Aku canggung sekali sampai bingung mau bersikap seperti apa.


“Kenapa? Tidak suka Natasha di sini? Mau pindah di dalam?” tanya Jun yang ternyata dari tadi memperhatikan gerak gerikku.


“Ah! Tidak usah Kak. Cuma aku bingung kita makan di tempat sebagus ini.” balasku.


“Oh, hahaha maaf yah terlalu berlebihan ya tempatnya? Tapi aku suka dengan tempatnya, terutama masakannya. Kamu nanti harus coba yahbmenu spesial disini! Aku biasa pesan menu itu, soalnya enak sekali!” terang Jun dengan mimik wajah antusias.


“Oke, Kak.” jawabku dengan senyum.


Jun pun memanggil pelayan restaurant tersebut, dia pun memesan menu yang seperti biasa dia pesan. Aku sekali-kali mencuri pandang kepadanya, setelah aku perhatikan dia orangnya menarik. Ada satu sisi dimana aku melihat dia beda dari Laki-laki lain.


“Sambil menunggu aku boleh tanya sesuatu?” tanya Jun yang sudah selesai memesan makanan.


“Boleh, tanya apa Kak?” balasku penasaran.


“Hmm, agak sensitif sih. Cuma mau tahu saja sih, kamu sudah punya kekasih yah?”


Tiba-tiba aku terkejut dengan pertanyaannya itu.


“Kata siapa Kak?” balasku dengan penasaran.


“Yah aku waktu itu lihat kamu dijemput dengan lelaki, jadi aku berpikir mungkin itu pasti kekasih kamu.

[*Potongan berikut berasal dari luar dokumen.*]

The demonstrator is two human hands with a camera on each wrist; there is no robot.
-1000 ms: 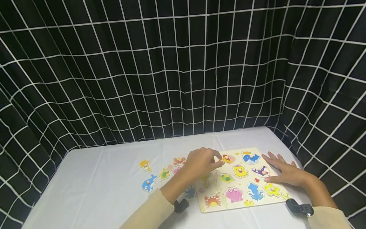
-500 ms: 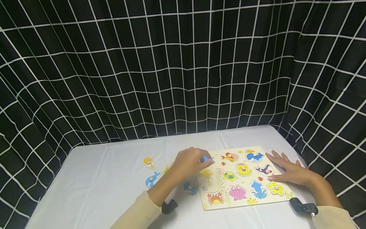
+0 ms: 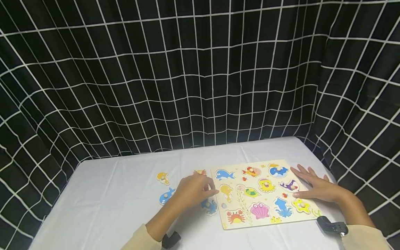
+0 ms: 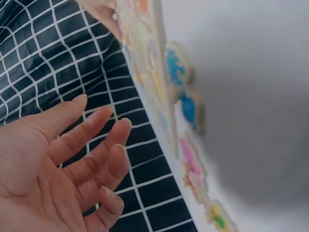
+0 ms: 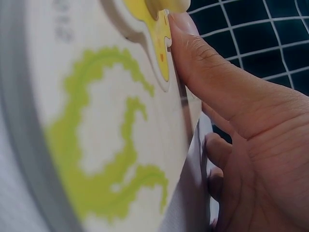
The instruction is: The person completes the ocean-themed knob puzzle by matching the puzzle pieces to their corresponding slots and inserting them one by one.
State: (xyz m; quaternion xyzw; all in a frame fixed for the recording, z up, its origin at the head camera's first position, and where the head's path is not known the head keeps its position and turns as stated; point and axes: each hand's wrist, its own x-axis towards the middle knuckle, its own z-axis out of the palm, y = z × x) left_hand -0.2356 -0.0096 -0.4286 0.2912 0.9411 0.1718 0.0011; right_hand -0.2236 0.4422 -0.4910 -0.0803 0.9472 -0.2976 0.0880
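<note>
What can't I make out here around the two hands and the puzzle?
- Head view: left hand covers pieces under it; any contact is hidden.
- Left wrist view: puzzle board is edge-on and blurred; pieces unreadable.
- Right wrist view: right hand and board fill the frame; fingertips cut off.

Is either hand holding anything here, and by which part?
Nothing is held. The left hand hovers open over loose pieces; the right hand lies flat against the puzzle board's right edge.

loose pieces (image 3: 204, 189) partly hidden under left hand (image 3: 195, 189), board (image 4: 145, 58) blurred
</note>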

Jadi, mangkanya sekarang aku bertanya deh.” jawabnya santai.


“Oh? Hahahahahaha...”


Jun pun bingung mengapa aku tertawa mendengar ucapannya tadi.


“Kok ketawa?” tanyanya bingung.


“Dia Kakak aku hahahahaha...” balasku yang masih tertawa.


“Oh, maaf yahbaku kira dia kekasih kamu.”


“Memang kalau ternyata lelaki itu kekasih aku kenapa?” kataku balik bertanya sambil cekikikan.


“Yah berarti aku kecewa..” balasnya datar sambil menuangkan air putih yang sudah tersedia di meja. Aku terdiam mendengar jawaban darinya, dia menjawab dengan santai tanpa ekspresi apapun. Dia pun meneguk air minum sambil tersenyum kepadaku.